[DIRECTIONS FOR THIS TASK]:
The expected result is the material below, reproduced exactly from its first line through the line containing "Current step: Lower".

EXTRACTED RECORDS Block Start

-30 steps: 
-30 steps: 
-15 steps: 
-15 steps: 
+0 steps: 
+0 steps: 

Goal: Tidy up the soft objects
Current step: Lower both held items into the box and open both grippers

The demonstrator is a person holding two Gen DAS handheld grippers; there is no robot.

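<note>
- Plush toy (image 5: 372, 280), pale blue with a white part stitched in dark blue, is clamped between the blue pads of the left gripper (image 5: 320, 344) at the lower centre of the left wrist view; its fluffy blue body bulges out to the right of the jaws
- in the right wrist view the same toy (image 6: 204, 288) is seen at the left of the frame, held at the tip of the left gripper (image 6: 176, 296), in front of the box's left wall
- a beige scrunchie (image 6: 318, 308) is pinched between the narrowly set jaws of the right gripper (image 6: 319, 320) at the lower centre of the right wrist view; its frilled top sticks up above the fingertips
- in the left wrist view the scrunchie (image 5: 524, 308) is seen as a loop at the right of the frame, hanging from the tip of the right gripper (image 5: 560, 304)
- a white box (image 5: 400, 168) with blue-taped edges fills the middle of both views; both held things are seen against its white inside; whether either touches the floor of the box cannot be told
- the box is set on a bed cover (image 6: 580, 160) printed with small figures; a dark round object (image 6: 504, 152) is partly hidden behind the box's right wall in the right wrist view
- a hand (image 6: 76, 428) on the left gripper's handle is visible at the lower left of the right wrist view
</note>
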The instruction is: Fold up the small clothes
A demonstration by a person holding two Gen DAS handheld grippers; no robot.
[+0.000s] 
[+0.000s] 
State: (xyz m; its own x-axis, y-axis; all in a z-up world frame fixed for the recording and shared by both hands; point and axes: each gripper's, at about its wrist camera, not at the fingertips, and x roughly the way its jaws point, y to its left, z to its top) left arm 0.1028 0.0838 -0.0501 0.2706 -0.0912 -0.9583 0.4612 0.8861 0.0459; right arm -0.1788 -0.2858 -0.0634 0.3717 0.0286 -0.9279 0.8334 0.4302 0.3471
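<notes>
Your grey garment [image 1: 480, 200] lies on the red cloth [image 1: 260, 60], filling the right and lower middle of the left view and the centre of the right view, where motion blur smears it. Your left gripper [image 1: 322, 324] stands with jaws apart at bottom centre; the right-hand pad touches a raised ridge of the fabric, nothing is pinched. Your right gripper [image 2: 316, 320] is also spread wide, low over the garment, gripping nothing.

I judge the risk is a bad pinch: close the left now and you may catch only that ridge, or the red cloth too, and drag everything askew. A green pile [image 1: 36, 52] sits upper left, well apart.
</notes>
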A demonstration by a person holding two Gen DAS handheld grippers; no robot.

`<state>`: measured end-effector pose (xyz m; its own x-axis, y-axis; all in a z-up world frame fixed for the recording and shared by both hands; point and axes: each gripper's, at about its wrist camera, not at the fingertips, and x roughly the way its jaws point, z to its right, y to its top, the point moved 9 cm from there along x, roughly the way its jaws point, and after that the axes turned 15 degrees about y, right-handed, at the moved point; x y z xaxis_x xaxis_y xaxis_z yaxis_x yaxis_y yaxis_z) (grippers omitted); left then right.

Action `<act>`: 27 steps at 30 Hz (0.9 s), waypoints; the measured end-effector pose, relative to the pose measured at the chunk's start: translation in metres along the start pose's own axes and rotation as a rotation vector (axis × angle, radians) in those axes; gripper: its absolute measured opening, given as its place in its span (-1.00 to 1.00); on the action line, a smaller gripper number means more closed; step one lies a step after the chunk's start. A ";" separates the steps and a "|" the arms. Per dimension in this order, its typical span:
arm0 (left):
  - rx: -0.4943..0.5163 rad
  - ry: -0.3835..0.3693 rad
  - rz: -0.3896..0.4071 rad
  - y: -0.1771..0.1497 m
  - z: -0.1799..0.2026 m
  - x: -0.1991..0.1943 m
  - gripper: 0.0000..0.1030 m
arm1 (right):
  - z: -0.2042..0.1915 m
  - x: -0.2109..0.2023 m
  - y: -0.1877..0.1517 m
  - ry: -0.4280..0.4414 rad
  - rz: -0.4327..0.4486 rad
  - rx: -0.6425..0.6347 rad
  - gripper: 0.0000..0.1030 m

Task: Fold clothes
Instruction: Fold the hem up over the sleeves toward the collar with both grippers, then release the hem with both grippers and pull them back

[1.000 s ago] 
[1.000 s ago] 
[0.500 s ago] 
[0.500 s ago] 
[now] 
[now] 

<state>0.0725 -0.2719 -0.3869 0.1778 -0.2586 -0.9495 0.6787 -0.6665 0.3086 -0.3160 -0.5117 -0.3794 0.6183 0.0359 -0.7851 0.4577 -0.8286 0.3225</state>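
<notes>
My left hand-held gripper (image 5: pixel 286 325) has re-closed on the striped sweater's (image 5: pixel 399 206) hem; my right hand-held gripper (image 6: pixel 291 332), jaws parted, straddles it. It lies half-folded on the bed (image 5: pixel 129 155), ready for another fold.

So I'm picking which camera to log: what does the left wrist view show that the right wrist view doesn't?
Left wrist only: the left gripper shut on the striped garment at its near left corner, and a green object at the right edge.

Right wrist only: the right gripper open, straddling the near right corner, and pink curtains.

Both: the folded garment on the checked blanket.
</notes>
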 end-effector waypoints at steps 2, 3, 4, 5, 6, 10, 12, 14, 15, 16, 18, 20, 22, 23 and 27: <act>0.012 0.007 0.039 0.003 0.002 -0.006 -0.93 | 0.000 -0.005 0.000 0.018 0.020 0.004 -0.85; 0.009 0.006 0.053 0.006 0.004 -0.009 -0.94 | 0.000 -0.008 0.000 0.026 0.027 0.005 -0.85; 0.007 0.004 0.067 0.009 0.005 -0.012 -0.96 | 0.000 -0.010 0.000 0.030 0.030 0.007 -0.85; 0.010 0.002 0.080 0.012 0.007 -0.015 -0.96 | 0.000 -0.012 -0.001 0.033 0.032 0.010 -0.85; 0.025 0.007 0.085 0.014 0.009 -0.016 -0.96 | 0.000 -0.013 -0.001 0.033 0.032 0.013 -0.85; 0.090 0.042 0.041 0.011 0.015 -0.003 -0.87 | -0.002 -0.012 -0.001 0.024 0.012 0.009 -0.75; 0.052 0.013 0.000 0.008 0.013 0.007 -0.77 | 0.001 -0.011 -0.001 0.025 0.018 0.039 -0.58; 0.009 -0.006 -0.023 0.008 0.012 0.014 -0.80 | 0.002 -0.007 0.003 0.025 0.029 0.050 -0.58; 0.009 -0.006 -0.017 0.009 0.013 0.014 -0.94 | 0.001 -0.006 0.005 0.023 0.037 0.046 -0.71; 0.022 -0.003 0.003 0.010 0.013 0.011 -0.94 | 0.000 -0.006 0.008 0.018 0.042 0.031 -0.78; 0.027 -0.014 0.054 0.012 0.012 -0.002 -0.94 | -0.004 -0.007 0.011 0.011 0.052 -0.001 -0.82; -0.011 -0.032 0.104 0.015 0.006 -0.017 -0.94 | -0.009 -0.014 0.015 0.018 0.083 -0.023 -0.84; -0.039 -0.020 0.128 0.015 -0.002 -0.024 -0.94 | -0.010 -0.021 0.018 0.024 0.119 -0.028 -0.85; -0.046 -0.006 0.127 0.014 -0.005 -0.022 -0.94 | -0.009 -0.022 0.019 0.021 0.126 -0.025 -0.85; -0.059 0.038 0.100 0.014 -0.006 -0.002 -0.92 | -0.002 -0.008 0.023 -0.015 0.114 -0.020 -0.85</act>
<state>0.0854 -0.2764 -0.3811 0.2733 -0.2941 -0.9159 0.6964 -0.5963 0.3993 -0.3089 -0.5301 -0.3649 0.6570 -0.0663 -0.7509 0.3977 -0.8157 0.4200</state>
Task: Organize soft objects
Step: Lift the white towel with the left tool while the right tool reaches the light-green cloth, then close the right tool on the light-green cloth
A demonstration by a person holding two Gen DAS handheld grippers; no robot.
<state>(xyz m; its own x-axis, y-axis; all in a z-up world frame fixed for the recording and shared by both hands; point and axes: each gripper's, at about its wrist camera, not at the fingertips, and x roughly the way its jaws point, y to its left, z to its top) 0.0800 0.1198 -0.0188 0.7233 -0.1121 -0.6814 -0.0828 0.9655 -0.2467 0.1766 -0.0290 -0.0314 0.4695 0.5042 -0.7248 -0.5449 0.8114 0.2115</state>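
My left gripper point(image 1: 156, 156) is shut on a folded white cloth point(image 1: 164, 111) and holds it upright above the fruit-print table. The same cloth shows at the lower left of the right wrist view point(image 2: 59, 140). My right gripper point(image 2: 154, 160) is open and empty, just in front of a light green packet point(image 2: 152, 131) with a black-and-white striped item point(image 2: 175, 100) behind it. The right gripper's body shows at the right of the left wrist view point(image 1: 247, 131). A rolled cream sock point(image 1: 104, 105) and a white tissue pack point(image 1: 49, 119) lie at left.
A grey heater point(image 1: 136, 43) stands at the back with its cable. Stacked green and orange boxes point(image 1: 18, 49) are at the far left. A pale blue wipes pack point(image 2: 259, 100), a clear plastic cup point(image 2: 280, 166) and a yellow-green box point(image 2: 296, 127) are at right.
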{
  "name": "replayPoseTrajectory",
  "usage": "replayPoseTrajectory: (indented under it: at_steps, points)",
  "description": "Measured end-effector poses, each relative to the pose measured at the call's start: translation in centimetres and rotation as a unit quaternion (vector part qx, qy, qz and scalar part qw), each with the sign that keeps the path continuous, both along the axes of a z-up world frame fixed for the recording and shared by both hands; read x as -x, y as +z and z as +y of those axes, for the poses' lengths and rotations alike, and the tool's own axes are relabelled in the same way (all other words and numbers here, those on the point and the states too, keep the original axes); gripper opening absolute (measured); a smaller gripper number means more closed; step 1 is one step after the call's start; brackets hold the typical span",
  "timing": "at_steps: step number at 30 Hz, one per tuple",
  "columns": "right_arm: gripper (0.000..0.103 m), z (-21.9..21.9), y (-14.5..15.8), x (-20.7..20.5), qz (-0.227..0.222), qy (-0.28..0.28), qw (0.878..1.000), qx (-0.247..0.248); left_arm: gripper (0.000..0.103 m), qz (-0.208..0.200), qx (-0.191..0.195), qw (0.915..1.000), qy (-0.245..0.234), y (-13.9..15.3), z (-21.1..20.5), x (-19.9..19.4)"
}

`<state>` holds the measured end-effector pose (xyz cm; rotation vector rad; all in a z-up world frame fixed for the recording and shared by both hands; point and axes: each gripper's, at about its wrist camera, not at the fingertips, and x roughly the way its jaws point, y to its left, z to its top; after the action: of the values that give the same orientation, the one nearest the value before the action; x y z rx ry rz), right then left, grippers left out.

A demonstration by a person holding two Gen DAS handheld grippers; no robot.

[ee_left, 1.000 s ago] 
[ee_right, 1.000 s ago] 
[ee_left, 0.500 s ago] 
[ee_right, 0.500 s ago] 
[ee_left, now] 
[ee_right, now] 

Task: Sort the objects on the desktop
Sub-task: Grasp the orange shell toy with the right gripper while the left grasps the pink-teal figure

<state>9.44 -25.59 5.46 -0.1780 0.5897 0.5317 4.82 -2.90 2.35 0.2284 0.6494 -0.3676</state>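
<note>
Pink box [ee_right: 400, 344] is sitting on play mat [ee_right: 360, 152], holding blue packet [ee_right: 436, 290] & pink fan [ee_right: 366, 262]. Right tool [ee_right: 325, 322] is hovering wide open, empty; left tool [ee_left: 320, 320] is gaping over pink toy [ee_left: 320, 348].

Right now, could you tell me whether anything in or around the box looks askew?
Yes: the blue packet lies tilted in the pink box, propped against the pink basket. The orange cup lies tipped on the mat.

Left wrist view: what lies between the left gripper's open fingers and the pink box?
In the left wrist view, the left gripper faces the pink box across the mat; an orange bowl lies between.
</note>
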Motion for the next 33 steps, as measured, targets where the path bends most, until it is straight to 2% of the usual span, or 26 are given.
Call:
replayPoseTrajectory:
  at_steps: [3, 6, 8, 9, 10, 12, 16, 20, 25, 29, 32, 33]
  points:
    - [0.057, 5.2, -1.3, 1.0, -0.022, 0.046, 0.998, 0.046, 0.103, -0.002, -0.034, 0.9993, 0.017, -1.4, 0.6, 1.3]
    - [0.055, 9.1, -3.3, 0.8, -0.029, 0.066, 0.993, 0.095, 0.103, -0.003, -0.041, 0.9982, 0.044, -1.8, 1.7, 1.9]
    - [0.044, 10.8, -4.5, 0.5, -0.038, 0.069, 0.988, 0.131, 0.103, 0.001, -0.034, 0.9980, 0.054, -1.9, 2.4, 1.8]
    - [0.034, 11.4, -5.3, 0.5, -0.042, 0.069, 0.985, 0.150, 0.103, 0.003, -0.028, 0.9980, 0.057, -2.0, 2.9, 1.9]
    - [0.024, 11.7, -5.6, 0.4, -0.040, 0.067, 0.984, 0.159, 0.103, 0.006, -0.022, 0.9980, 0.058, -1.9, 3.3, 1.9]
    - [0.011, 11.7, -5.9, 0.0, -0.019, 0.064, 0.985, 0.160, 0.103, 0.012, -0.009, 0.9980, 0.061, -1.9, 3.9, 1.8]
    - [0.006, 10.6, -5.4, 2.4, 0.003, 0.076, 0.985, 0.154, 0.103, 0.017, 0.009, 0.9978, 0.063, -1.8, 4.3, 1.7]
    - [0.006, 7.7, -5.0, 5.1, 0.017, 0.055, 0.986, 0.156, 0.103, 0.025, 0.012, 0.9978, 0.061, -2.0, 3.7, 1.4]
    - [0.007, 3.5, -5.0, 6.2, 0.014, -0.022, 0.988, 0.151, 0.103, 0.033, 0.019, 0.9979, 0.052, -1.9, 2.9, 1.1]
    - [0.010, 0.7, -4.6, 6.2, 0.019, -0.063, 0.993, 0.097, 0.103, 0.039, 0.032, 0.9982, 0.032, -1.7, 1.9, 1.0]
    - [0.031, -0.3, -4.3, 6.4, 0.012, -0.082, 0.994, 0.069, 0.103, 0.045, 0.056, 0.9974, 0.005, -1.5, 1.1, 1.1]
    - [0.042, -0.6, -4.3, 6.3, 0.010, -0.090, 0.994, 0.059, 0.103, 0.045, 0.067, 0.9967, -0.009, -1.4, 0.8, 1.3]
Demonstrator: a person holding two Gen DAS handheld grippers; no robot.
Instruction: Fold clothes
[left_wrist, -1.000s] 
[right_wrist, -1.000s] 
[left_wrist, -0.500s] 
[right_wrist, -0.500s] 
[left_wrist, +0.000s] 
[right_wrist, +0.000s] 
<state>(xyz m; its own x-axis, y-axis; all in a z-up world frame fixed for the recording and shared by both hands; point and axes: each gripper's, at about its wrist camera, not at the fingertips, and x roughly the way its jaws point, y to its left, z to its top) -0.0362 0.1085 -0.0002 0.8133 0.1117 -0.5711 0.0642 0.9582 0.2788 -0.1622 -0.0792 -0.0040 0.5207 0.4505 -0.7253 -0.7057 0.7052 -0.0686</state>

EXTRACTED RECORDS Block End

[TASK ANSWER]:
-30 steps: 
-30 steps: 
-15 steps: 
-15 steps: 
+0 steps: 
+0 steps: 

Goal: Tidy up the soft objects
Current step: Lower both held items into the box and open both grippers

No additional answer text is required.